Great Smokey Mountains National Park (April 2 – 9): We spent a week camped outside the town of Cherokee, NC, where the Blue Ridge Parkway ends at the east end of the Great Smokey Mountains.
This area is also where the Trail of Tears transverses, which remembers and commemorates the survival of the Cherokee people, forcefully removed from their homelands in Georgia, Alabama, and Tennessee to live in Indian Territory, now Oklahoma. They traveled by foot, horse, wagon, or steamboat in 1838-1839. I was wondering why we were actually staying on a Cherokee Reservation based on the story behind the Trail of Tears, but a small group of the Cherokee somehow were excluded from the original treaty that forced the rest of the Cherokee in the nearby states to move to Oklahoma and were established in a reservation on the SE side of the Great Smokey’s in the town of Cherokee.

Great Smokey Mountains, Clingmans Dome and drive through Gatlinburg and around the north end of the park:
We got up early to a brisk morning and beat the crowds to the newly opened for the season, Clingmans Dome, off the Newfound Gap road that bisects the park.
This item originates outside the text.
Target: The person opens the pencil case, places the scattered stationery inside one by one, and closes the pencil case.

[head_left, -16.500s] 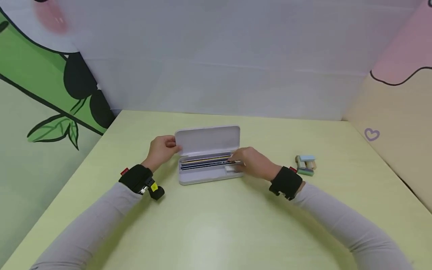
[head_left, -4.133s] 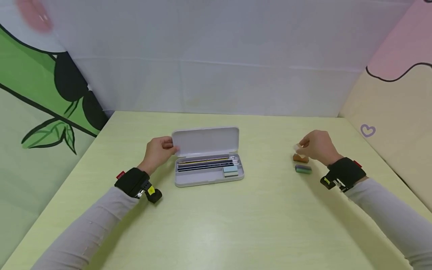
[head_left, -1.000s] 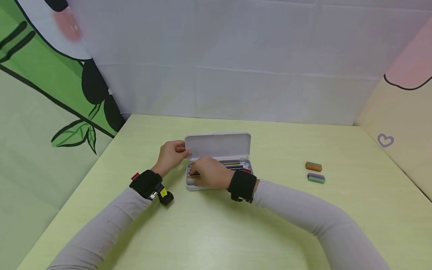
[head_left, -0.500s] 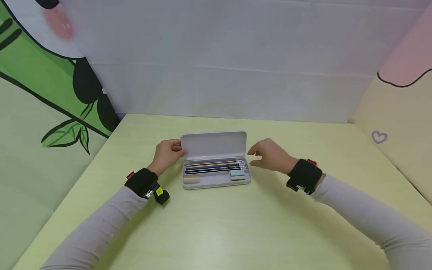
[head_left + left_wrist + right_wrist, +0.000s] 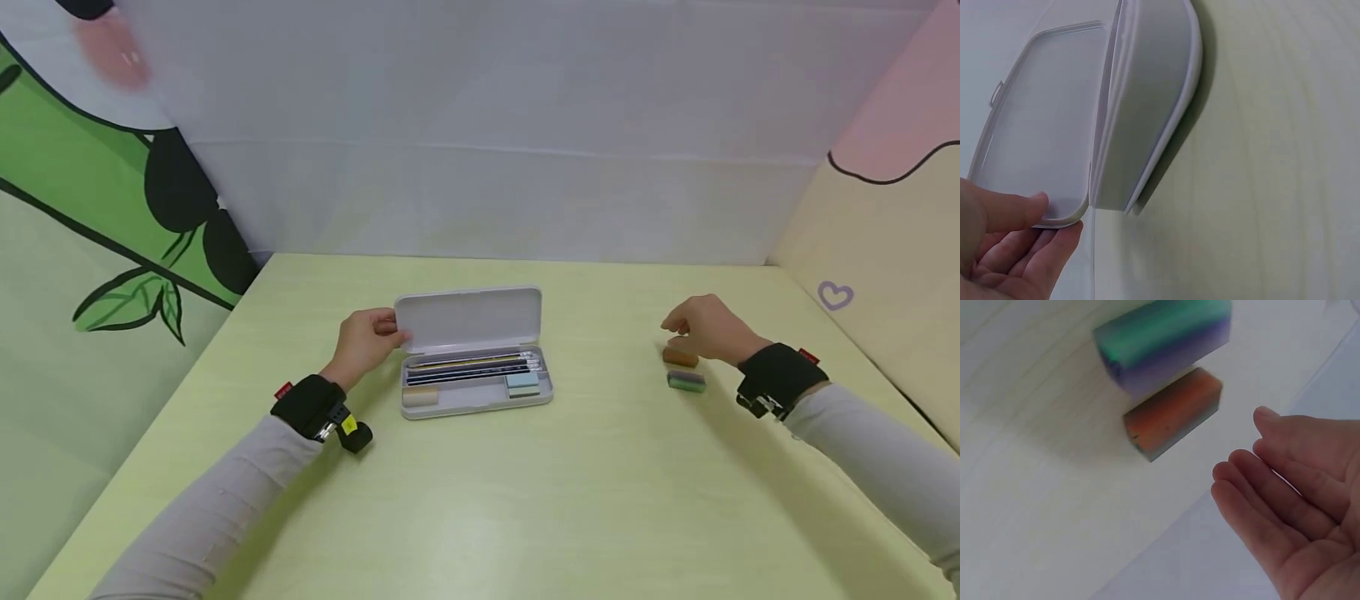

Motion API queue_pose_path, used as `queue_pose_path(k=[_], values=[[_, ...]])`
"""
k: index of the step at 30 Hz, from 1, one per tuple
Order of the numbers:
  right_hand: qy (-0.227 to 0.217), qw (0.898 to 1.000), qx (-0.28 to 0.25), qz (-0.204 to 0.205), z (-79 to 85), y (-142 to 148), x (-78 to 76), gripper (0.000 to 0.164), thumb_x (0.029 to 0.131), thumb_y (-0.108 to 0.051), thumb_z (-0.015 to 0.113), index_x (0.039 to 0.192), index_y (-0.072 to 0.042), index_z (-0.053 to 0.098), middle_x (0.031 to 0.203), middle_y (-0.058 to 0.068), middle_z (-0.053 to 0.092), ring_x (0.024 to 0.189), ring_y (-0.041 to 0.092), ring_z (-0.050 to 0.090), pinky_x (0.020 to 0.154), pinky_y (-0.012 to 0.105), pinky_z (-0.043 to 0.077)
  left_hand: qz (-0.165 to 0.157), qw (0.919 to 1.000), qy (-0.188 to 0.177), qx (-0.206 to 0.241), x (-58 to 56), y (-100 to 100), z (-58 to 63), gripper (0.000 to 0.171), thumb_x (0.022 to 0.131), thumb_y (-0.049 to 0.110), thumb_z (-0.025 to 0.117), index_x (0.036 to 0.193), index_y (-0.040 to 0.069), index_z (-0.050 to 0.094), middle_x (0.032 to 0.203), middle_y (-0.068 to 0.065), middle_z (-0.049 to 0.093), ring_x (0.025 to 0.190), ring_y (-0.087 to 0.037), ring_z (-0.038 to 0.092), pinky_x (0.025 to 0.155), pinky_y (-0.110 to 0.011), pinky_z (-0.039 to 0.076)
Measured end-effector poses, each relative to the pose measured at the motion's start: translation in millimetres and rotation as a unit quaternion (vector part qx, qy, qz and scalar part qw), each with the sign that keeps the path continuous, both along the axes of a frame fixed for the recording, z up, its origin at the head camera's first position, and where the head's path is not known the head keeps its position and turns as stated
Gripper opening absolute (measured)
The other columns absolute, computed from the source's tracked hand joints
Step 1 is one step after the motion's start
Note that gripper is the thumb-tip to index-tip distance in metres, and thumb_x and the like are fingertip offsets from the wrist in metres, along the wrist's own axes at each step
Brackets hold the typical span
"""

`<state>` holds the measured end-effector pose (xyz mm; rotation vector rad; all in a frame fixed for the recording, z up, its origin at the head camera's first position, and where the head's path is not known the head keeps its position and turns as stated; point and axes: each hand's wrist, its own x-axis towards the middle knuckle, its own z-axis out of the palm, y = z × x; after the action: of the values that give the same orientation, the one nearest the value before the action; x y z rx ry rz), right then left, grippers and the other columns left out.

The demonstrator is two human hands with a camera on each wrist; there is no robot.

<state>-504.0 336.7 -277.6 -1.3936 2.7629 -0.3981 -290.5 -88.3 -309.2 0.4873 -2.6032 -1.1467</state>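
Note:
A pale grey pencil case [image 5: 477, 406] stands with its lid raised, with several pencils [image 5: 472, 369] lying lengthwise inside. In its front section, a beige eraser [image 5: 420, 397] sits at the left end and a light blue eraser [image 5: 522, 385] at the right. My left hand [image 5: 362, 346] pinches the left corner of the lid [image 5: 1041, 119] between thumb and fingers. Over the orange-brown eraser [image 5: 679, 357] hovers my right hand [image 5: 708, 327], fingers loosely bent and holding nothing. A green and purple eraser [image 5: 1166, 344] lies beside the orange one in the right wrist view.
The light wooden table [image 5: 480, 500] is bounded at the back by a white wall covering [image 5: 480, 192]. Painted panels rise on the left and right, the right one [image 5: 885, 275] close beyond my right hand.
The right hand carried a pale eraser from the pile into the case's left end, released it, and moved back right over the remaining erasers. The left hand still holds the lid.

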Motion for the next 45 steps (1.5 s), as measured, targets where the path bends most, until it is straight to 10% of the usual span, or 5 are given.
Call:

Clingmans Dome is the highest point in the Great Smokey Mountains and the walk/hike up to the dome finishes with a walk up a spiral ramp to a tower overlooking both North Carolina and Tennessee. This structure was built in the 1960’s replacing a wooden structure from the 30’s.
We stopped by the Oconaluftee Visitor Center and took the drive over Newfound Gap Road quite a few times. Elk are commonly seen, especially in the morning.
Cades Cove Area on the Tennessee side of the Great Smokey NP was an area that has been inhabited both by Native Americans for hundreds of years and then settlers from the 1820s to the 1940s. The National Park service maintains many of the cabins, churches and even a working grist mill from the settlers time period. We also took a hike up to Abrams Falls.
We also visited waterfalls on the North Carolina side of the park. Mingo Falls was less than a mile from our campground in Cherokee and Juney Whank Falls and Indian Creek Falls were on the very south end of the park near Deep Creek.